Europe is investing billions into AI and data innovation. Yet one uncomfortable question continues to surface across the ecosystem: How many EU-funded projects’ results truly thrive beyond the final review meeting?
This question set the tone for F6S’ session at BDVA’s Data Week 2026, “Beyond the Pitch, Moderated by @Danijel Pavlica: How EU Data Projects Create Real Impact”, an honest discussion on the gap between successful project delivery and meaningful real-world adoption.
From deliverables to deployment: why impact often fails
While Horizon Europe projects generate cutting-edge research, many consortia struggle to turn results into long-term technologies, services, or policy contributions. Drawing from its experience in over 160 EU-funded projects, F6S used this session to critically assess whether solutions achieve genuine adoption or merely short-term compliance.
The discussion highlighted that real impact cannot be measured through superficial communication metrics like impressions or followers. Alrun Hauke (Cluster 4 NCP, Germany) noted that perfectly crafted proposal impact sections rarely translate into ecosystem transformation. Instead, meaningful adoption requires continuous stakeholder interaction and direct collaboration with end-users from day one.
The conversation surfaced three practical lessons for future EU projects:
- Validate early – Waiting until the final months of a project to test solutions limits learning. Prototypes must be put into users’ hands early to evolve with real operational needs.
- Human champions matter – Commercialisation succeeds because highly motivated individuals – researchers, project managers, or founders – actively champion a solution beyond the project lifecycle, not because of formal mandates.
- Flexibility is required – Current exploitation and funding frameworks can unintentionally slow down market adoption. There is a clear need for the European Commission to provide more adaptive frameworks that support post-project growth and sustainability.
Three projects, three approaches to impact
To ground the conversation in practical examples, three EU-funded initiatives presented their work, focusing specifically on the tangible value they aim to create for Europe’s AI and data landscape.
Presented by Nikolay Nikolov of SINTEF, DataPact tackles one of the biggest barriers facing AI adoption in Europe: regulatory complexity. The project is developing frameworks and toolboxes that help organisations integrate compliance, bias checks, and policy enforcement directly into data processing pipelines.
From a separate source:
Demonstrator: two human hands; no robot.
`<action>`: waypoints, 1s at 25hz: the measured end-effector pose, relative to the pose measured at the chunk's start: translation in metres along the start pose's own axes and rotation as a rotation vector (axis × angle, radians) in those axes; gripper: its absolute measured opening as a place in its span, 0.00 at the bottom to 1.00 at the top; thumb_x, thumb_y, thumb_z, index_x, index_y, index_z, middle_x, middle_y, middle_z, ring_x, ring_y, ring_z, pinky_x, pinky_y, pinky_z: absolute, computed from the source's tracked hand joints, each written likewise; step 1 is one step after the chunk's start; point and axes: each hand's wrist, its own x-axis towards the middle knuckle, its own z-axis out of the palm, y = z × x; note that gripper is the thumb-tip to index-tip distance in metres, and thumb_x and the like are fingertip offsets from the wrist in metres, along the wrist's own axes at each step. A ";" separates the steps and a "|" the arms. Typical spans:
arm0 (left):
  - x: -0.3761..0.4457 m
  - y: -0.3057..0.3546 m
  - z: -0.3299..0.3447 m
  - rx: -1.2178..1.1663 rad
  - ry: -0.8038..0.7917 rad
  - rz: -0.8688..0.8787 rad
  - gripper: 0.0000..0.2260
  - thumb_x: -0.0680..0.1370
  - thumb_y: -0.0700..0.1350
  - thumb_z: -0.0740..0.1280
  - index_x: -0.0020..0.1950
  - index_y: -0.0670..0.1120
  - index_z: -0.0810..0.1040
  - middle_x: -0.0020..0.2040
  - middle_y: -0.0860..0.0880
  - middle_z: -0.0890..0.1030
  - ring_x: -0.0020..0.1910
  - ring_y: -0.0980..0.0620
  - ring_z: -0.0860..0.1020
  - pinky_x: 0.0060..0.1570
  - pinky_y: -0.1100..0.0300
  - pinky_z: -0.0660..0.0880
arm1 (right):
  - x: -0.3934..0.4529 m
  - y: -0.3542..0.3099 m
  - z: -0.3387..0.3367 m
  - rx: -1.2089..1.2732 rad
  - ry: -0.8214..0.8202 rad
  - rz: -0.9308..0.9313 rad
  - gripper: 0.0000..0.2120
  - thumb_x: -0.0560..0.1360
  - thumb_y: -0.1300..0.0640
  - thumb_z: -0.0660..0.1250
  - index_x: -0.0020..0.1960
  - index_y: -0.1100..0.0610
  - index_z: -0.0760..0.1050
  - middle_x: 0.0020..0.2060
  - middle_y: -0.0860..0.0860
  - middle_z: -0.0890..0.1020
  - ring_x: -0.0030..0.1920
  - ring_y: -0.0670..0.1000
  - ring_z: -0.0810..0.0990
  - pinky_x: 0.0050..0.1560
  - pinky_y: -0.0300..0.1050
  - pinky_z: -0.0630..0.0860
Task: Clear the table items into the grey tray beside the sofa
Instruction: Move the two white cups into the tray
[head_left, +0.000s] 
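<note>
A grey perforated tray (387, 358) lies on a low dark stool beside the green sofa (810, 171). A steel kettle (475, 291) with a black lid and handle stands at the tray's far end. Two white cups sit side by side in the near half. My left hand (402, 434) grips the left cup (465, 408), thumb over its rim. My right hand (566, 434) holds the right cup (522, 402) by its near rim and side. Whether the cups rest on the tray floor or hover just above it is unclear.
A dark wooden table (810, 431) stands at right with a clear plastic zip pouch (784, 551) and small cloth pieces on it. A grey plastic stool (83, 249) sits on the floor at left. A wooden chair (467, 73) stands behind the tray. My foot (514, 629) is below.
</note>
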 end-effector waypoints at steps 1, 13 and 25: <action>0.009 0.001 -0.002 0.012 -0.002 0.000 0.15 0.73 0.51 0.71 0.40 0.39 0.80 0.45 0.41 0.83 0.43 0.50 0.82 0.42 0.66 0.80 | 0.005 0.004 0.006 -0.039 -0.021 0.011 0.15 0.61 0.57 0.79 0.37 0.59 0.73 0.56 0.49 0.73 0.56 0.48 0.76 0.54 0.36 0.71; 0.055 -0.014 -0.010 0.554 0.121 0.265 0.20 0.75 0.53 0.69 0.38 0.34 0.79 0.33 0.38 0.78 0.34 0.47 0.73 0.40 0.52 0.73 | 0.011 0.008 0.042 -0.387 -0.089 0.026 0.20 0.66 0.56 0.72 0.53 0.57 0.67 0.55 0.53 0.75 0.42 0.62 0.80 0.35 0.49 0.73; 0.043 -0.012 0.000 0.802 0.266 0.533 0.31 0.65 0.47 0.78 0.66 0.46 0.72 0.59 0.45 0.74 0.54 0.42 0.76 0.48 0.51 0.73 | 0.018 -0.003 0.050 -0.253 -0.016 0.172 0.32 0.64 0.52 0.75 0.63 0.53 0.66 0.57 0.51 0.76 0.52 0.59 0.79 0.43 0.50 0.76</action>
Presented by Stefano Cucchiella of CanaryBit, TITAN focuses on enabling secure collaboration across highly sensitive datasets. The project aims to break down organisational data silos while maintaining security and trust, by leveraging privacy-preserving federated machine learning – a critical capability for sectors such as healthcare, manufacturing, and commercial analytics.
Kosmas Alexopoulos from the University of Patras presented DS4SKILLS, a human-centric data space dedicated to skills intelligence and workforce transformation. The project combines AI-based matchmaking and data-driven insights to identify emerging skills gaps and connect individuals, training providers, and employers – supporting Europe’s broader digital and industrial transition.
Building an ecosystem that lasts
The session also reinforced the importance of collaboration between projects and communities rather than isolated innovation efforts.
Through initiatives such as NexusForum, F6S continues to support stronger connections between research, industry, startups, and policymakers – helping projects move beyond fragmented dissemination toward coordinated ecosystem-building.
The overarching message from the session was clear:
- Europe does not lack innovation.
- Europe does not lack talent.
- What remains challenging is creating the conditions for adoption, continuity, and scale.
As Europe’s AI and data ecosystem enters a more mature phase, discussions like these are becoming increasingly important – not simply to celebrate project achievements, but to honestly assess what it takes for EU-funded innovation to survive, evolve, and create meaningful value long after the final deliverable is submitted.